### Your assignment
Here are the records. Write out exactly the lines between the one holding "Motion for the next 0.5" and the one holding "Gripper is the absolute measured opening", inclusive.

============================================================

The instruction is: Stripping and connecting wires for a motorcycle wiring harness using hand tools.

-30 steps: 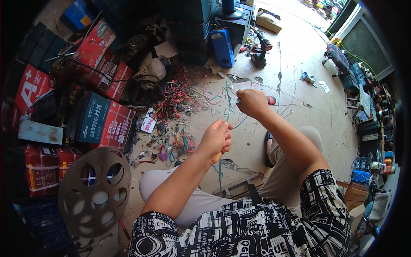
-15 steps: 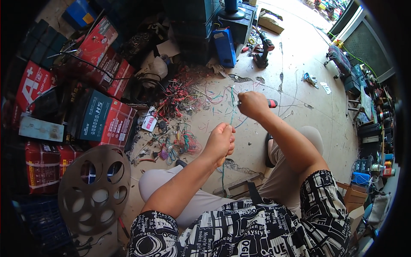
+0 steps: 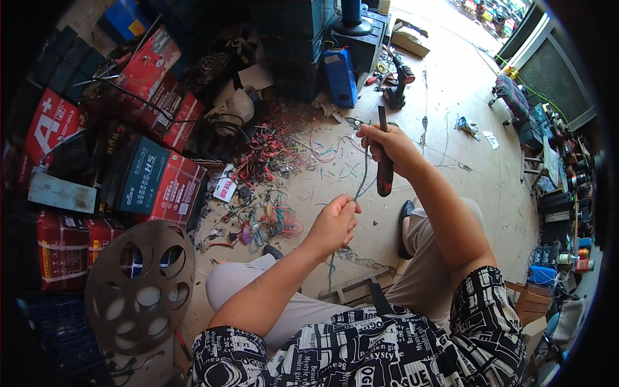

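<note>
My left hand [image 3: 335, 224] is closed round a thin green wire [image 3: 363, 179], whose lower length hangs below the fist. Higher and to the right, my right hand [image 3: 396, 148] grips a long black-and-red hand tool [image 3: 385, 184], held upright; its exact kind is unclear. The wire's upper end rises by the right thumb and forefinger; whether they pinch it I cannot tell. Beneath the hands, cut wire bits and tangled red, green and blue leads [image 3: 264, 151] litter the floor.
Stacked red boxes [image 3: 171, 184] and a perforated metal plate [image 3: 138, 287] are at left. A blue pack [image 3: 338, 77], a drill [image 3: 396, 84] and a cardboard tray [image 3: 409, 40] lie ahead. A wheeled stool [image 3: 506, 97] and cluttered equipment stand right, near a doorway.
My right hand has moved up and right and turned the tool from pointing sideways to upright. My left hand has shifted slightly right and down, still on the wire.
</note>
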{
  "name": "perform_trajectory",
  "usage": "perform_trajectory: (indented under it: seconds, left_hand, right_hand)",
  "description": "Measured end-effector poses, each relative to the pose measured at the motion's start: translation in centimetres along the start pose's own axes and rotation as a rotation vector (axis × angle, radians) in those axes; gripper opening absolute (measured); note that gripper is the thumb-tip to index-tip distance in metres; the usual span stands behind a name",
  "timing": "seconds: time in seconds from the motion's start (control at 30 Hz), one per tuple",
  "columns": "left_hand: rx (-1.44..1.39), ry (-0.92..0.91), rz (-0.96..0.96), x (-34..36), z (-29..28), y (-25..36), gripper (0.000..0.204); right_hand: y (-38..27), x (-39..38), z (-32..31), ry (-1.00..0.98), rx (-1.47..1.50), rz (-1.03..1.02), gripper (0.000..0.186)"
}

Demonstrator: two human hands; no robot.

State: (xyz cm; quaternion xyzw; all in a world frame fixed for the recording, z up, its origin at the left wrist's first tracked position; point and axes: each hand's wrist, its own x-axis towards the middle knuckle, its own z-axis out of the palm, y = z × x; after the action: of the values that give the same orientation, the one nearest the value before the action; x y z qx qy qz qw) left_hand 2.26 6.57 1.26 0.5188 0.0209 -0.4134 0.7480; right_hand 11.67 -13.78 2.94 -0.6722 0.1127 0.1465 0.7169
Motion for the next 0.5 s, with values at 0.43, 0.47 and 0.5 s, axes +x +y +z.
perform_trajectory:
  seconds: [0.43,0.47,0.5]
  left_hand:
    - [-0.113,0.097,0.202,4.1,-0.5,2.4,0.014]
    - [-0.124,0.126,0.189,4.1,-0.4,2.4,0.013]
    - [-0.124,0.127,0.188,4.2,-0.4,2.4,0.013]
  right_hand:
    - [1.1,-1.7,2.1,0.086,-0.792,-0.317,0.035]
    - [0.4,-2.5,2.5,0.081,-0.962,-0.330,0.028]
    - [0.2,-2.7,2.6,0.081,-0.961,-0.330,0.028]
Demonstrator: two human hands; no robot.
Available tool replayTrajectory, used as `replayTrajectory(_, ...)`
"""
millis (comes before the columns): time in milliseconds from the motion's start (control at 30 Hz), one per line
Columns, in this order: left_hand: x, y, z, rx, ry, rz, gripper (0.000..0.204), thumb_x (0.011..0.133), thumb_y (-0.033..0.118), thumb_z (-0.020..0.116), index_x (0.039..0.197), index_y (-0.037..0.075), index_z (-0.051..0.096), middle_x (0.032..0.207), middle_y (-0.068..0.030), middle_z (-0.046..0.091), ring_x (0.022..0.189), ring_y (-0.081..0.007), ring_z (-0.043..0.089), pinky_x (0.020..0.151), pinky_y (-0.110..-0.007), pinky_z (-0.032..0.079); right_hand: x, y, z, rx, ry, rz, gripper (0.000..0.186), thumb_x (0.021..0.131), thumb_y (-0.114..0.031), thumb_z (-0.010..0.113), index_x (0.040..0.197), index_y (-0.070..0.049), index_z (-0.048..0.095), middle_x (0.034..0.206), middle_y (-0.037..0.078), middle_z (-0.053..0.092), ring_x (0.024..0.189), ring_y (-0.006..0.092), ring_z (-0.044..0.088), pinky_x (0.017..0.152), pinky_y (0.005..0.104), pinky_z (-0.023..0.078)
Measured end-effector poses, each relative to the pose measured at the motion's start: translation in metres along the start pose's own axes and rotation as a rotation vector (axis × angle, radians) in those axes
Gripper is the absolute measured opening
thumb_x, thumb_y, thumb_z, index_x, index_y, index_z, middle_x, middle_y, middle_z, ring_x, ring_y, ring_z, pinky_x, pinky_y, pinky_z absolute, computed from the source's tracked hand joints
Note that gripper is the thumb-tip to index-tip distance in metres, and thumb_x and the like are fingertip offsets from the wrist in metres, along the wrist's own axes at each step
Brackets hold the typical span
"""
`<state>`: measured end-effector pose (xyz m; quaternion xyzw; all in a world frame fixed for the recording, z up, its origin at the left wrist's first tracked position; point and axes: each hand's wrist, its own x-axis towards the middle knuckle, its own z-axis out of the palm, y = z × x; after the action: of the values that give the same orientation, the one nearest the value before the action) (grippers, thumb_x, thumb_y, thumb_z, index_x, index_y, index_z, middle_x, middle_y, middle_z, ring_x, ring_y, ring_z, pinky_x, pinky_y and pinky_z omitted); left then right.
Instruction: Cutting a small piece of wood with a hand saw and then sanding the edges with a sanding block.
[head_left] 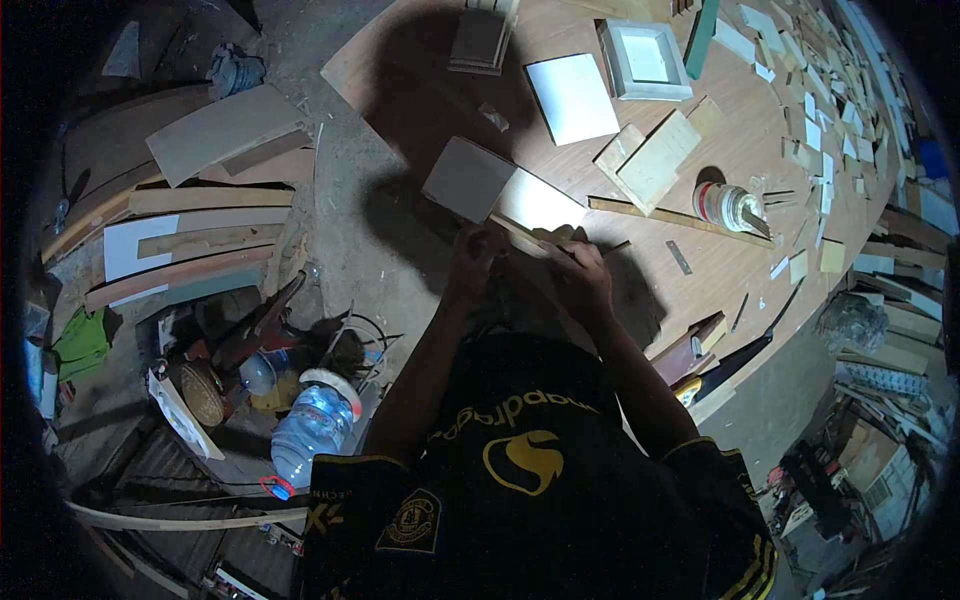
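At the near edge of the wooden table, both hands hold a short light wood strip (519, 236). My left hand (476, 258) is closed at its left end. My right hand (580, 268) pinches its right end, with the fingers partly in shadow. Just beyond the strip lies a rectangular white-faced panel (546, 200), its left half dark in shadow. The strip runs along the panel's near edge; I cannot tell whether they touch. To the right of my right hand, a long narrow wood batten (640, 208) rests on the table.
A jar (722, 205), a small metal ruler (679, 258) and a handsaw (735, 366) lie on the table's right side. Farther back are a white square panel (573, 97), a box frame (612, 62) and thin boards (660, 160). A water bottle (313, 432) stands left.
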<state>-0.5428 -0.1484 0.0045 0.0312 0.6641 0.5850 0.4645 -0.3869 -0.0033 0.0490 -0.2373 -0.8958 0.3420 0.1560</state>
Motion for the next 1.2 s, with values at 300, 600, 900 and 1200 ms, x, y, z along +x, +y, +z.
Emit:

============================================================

### Task response
Motion for the next 0.5 s, with values at 0.43, 0.47 and 0.5 s, axes +x +y +z.
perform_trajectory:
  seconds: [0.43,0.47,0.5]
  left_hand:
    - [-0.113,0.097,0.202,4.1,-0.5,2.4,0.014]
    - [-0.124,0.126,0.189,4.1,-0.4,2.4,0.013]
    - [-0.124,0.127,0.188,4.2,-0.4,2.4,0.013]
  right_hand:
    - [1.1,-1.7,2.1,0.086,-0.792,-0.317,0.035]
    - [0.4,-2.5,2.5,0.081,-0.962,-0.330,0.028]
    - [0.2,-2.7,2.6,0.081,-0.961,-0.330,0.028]
Demonstrator: two human hands; no robot.
Available tool replayTrajectory, used as `replayTrajectory(_, ...)`
"""
millis (comes before the columns): time in milliseconds from the motion's start (control at 30 Hz), one per line
Columns, in this order: left_hand: x, y, z, rx, ry, rz, gripper (0.000..0.204), thumb_x (0.011..0.133), thumb_y (-0.033..0.118), thumb_z (-0.020..0.116), index_x (0.039..0.197), index_y (-0.037..0.075), index_z (-0.051..0.096), middle_x (0.032..0.207), middle_y (-0.068..0.030), middle_z (-0.046..0.091), ring_x (0.022..0.189), ring_y (-0.081..0.007), ring_z (-0.043..0.089), pinky_x (0.020..0.151), pinky_y (-0.110..-0.007), pinky_z (-0.032..0.079); right_hand: x, y, z, rx, ry, rz, gripper (0.000..0.186), thumb_x (0.021..0.131), thumb_y (-0.114..0.031), thumb_z (-0.010..0.113), index_x (0.040..0.197), index_y (-0.070..0.049), index_z (-0.048..0.095), middle_x (0.034..0.206), middle_y (-0.037..0.078), middle_z (-0.053..0.092), ring_x (0.024..0.189), ring_y (-0.006..0.092), ring_z (-0.044..0.088), pinky_x (0.017..0.152), pinky_y (0.005..0.104), pinky_z (-0.023..0.078)
Measured end-effector poses, each relative to the pose measured at the motion's start: translation in metres along the start pose's own axes and rotation as a rotation vector (axis × angle, radians) in those axes
Gripper is the absolute measured opening

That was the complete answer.